(Records excerpted from a collection)
# # # #

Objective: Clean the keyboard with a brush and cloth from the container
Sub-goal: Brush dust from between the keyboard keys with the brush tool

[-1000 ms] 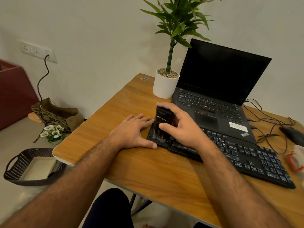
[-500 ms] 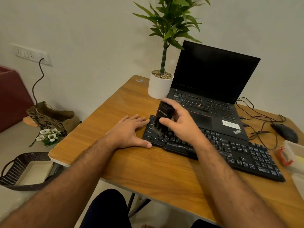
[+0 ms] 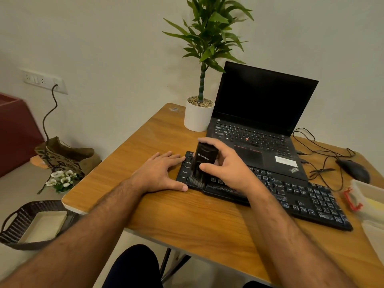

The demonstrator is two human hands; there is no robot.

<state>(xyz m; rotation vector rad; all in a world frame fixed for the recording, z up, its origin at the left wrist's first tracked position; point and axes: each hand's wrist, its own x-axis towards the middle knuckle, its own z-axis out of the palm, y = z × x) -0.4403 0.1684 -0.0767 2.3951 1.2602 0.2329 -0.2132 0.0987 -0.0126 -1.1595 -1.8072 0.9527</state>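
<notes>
A black keyboard [image 3: 301, 198] lies slantwise on the wooden table [image 3: 187, 217], in front of a laptop. My right hand [image 3: 226, 169] grips a black block-shaped brush [image 3: 204, 161] between thumb and fingers. Its bristles rest on the keys at the keyboard's left end. My left hand [image 3: 160, 173] lies flat on the table with straight fingers, its fingertips and thumb touching the keyboard's left edge. A clear plastic container [image 3: 367, 200] with a red clasp stands at the right edge, with something yellow inside. No cloth can be made out.
An open black laptop [image 3: 259, 125] sits behind the keyboard, with a white potted plant [image 3: 198, 117] to its left. A black mouse [image 3: 353, 170] and tangled cables lie at the right. On the floor at the left are a woven basket [image 3: 31, 223], a bag and flowers.
The brush has slid toward the near edge at the keyboard's left end. The left hand stays put at the keyboard's edge. The head camera has shifted, bringing the container into view.
</notes>
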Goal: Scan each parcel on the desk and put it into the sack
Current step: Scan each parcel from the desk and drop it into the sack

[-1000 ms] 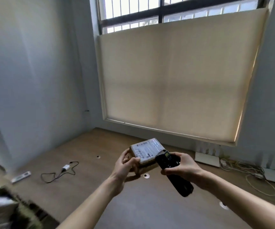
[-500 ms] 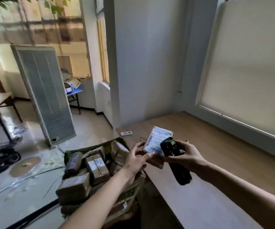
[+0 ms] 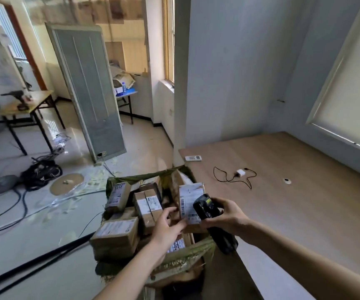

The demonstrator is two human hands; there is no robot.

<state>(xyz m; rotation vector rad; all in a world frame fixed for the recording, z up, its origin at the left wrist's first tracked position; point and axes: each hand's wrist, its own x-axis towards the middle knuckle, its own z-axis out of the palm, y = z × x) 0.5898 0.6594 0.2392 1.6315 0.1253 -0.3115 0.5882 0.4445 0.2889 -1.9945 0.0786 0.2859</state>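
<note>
You've swung the parcel [image 3: 189, 199] left from the desk [image 3: 293, 191]; it now hangs over the sack [image 3: 187, 254] of boxes. Your left hand [image 3: 168, 226] pinches its near edge; your right hand [image 3: 226, 215] grips the scanner [image 3: 212, 219].

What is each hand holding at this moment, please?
Left hand: grips the lower edge of the labelled parcel above the sack.
Right hand: grips the black scanner.

Pale walls [image 3: 228, 72], glossy floor [image 3: 34, 234], blind [image 3: 352, 100]
</note>
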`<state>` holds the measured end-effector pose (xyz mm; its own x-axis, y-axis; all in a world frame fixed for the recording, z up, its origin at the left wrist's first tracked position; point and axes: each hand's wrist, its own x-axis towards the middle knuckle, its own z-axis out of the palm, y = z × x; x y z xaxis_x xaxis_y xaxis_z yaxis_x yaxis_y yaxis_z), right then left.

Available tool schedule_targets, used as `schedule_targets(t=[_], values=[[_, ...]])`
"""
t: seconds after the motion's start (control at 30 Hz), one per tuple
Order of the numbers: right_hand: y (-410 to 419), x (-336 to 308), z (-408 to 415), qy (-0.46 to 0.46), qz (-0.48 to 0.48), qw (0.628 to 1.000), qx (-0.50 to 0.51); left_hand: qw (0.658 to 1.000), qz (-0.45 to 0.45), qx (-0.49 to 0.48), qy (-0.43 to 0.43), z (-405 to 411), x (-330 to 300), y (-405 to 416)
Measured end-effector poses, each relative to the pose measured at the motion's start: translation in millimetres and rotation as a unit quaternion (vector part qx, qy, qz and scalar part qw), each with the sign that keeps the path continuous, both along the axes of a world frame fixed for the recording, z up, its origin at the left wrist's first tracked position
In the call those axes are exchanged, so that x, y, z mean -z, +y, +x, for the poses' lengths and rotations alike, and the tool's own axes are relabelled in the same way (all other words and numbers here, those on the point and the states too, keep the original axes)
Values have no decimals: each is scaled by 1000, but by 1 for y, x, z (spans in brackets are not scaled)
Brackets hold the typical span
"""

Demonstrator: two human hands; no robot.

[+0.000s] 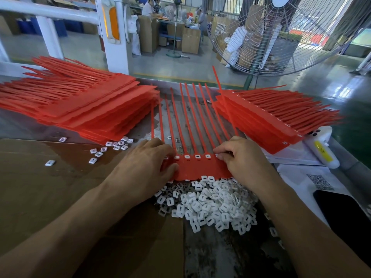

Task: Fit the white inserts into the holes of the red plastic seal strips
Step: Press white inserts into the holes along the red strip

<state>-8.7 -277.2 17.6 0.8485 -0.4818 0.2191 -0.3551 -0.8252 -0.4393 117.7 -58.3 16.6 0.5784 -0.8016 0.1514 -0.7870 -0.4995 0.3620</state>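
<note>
A red seal strip sheet (pixel 197 169) lies in front of me, its long tails pointing away. Several white inserts (pixel 197 156) sit in its row of holes. My left hand (pixel 148 167) rests on the sheet's left end, fingers bent over the edge. My right hand (pixel 241 157) presses its curled fingertips on the sheet's right end at the hole row; whether an insert is under them is hidden. A heap of loose white inserts (pixel 212 203) lies just below the sheet, between my forearms.
A tall stack of red strip sheets (pixel 84 107) lies at the left, another stack (pixel 267 121) at the right. A few stray inserts (pixel 112 147) sit on the cardboard (pixel 40 187). A phone (pixel 345 213), papers and a white tool (pixel 323 149) lie at the right; a large fan (pixel 291 33) stands behind.
</note>
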Motion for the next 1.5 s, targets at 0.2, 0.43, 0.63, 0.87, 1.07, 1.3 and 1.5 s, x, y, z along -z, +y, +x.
schedule_targets(t=[0.2, 0.43, 0.63, 0.87, 1.07, 1.3, 1.5], values=[[3, -4, -5, 0, -12, 1000, 0, 1000, 3, 0, -1, 0, -1, 0], [8, -5, -9, -7, -30, 999, 23, 1000, 5, -1, 0, 0, -2, -1], [10, -7, -10, 7, -47, 999, 4, 1000, -2, 2, -1, -1, -2, 1], [14, -8, -12, 45, -91, 995, -7, 1000, -3, 1, -2, -2, -3, 0], [19, -10, -13, 82, -128, 988, -12, 1000, 1, 0, -1, -2, -3, 0], [26, -15, -15, 158, -158, 975, -14, 1000, 3, 2, -4, -1, -1, -1], [39, -24, -13, 186, -168, 968, 9, 1000, -1, 4, -3, 0, 1, 0]])
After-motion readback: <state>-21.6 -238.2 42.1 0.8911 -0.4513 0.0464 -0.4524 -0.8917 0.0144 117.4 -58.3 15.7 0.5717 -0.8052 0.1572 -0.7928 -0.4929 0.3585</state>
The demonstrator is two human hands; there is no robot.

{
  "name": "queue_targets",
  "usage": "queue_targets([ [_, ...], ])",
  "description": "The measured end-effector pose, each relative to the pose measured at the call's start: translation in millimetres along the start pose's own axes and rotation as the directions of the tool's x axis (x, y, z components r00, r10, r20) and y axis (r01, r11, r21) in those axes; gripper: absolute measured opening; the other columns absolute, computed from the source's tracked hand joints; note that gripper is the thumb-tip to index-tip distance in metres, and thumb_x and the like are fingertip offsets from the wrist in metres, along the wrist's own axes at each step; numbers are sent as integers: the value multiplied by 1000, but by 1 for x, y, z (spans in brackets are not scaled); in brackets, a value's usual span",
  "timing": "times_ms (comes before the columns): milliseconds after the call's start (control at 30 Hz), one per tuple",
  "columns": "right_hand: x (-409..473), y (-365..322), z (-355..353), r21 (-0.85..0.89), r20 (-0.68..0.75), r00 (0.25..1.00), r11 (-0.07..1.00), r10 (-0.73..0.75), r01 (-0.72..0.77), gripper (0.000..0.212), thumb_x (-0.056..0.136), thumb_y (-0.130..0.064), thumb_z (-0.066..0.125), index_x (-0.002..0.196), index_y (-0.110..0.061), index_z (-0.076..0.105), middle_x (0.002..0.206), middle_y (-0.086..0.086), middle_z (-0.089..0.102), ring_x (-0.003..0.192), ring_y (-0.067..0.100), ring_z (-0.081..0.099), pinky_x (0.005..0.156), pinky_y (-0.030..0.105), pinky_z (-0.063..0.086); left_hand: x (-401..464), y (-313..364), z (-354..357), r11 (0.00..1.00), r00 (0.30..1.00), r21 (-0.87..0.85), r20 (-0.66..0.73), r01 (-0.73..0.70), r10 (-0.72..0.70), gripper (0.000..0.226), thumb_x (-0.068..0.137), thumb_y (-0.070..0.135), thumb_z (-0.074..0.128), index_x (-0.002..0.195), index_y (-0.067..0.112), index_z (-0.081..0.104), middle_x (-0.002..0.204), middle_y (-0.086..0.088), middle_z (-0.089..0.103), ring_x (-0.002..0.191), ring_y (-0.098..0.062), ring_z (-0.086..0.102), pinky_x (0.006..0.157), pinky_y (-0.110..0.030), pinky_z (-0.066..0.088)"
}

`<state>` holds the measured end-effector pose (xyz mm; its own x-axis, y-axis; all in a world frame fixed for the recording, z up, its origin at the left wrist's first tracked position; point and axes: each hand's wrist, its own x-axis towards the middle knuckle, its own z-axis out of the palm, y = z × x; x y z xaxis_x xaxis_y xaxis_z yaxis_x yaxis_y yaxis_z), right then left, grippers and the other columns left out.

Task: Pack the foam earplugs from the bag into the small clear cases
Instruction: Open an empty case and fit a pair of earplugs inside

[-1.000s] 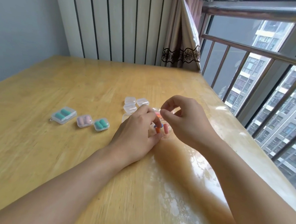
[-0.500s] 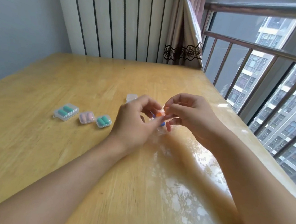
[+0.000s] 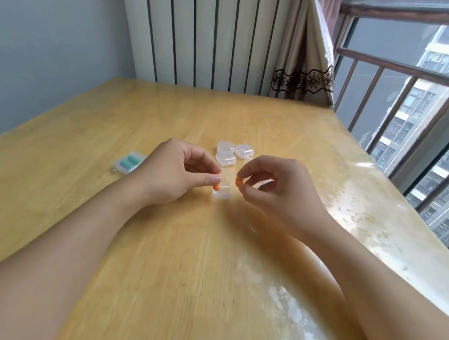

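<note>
My left hand (image 3: pixel 171 174) pinches an orange foam earplug (image 3: pixel 216 186) between thumb and fingers. My right hand (image 3: pixel 273 187) pinches a second orange earplug (image 3: pixel 238 181). Between the two hands a small clear case (image 3: pixel 222 193) lies open on the wooden table (image 3: pixel 208 264), just below both earplugs. Three shut clear cases (image 3: pixel 226 157) cluster right behind it. The bag is not in view.
A shut case with two teal earplugs (image 3: pixel 129 162) lies left of my left hand, partly hidden by it. A striped wall and a curtain (image 3: pixel 305 54) stand behind the table; a railed window (image 3: pixel 414 119) runs along the table's right edge.
My hands have drawn apart, each now with one orange earplug, and the open case shows between them. The pink and second teal cases have gone out of sight behind my left hand.
</note>
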<state>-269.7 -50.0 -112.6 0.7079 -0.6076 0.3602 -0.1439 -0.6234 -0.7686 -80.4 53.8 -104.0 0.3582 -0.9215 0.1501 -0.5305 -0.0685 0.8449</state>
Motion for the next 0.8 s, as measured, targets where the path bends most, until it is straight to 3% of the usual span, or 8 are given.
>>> queue_targets([
  [100, 0, 0, 8, -129, 26, 998, 990, -53, 56, 9, 82, -12, 76, 87, -20, 75, 67, -28, 62, 60, 0, 57, 59, 12, 39, 2, -4, 4, 997, 999, 72, -36, -33, 35, 14, 79, 15, 84, 90, 20, 76, 80, 4, 79, 73, -6, 70, 70, -11, 48],
  [233, 4, 4, 16, -281, 44, 993, 953, -106, 114, 8, 80, -33, 73, 86, -29, 75, 66, -12, 61, 63, 11, 50, 63, 27, 39, 0, 0, 8, 959, 992, 256, 12, -124, 125, 7, 81, 19, 82, 84, 24, 78, 72, 16, 75, 53, -1, 47, 56, -9, 39],
  [300, 5, 6, 17, -307, 53, 995, 946, -88, 100, 6, 82, -30, 75, 87, -29, 76, 63, -7, 59, 61, 13, 51, 60, 22, 36, -1, 0, 9, 933, 987, 325, 12, -156, 161, 6, 81, 21, 82, 82, 27, 79, 62, 27, 67, 54, -1, 45, 55, -10, 37],
  [400, 4, 7, 17, -336, 82, 992, 935, -90, 113, 6, 84, -28, 74, 89, -28, 77, 66, -1, 65, 62, 15, 54, 61, 17, 37, 0, -2, 7, 899, 986, 410, 2, -154, 168, 5, 80, 32, 81, 84, 32, 80, 65, 17, 62, 63, -2, 47, 58, -13, 33],
  [467, 5, 7, 17, -371, 104, 987, 916, -123, 153, 8, 85, -27, 72, 90, -27, 78, 76, -4, 71, 64, 11, 54, 66, 21, 42, 1, -3, 6, 889, 982, 422, 14, -178, 190, 15, 73, 40, 85, 85, 32, 80, 88, 14, 67, 74, -6, 54, 67, -23, 41],
  [533, 4, 7, 17, -377, 110, 984, 910, -141, 172, 9, 85, -25, 72, 90, -25, 79, 85, -9, 73, 66, 7, 54, 70, 27, 46, 1, -3, 3, 901, 984, 398, 23, -172, 178, 26, 66, 44, 89, 87, 32, 80, 99, 16, 64, 82, -12, 59, 72, -27, 47],
  [667, 3, 6, 16, -379, 126, 980, 906, -152, 189, 10, 84, -22, 73, 92, -24, 80, 91, -10, 72, 68, 4, 55, 70, 25, 48, -1, -2, 3, 899, 986, 405, 76, -169, 151, 28, 66, 40, 90, 90, 33, 79, 91, 16, 66, 74, -7, 51, 65, -20, 39],
  [800, 2, 6, 14, -365, 126, 980, 912, -151, 187, 9, 85, -24, 76, 92, -25, 81, 86, -6, 68, 68, 7, 59, 70, 29, 50, -2, 0, 5, 916, 984, 360, 88, -178, 157, 14, 74, 34, 86, 86, 32, 79, 80, 15, 70, 66, -6, 51, 63, -19, 44],
])
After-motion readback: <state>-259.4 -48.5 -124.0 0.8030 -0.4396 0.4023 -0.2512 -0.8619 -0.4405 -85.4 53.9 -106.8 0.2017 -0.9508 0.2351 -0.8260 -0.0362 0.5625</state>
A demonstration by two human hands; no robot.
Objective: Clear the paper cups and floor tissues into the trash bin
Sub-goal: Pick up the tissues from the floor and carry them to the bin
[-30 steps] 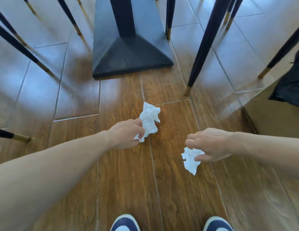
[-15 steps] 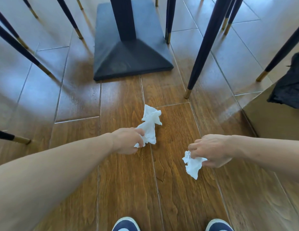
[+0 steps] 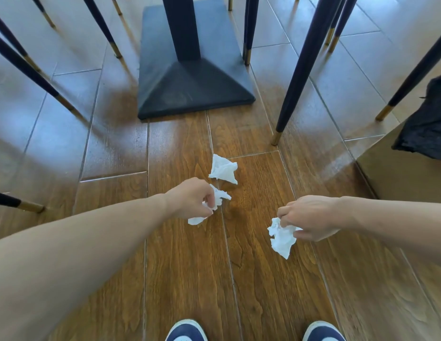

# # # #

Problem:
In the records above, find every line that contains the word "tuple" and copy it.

Worked solution:
t: seconds after the motion's start (control at 30 Hz), one per tuple
  "timing": "times_ms (comes before the columns): milliseconds after the call's start (control at 30 Hz), one per tuple",

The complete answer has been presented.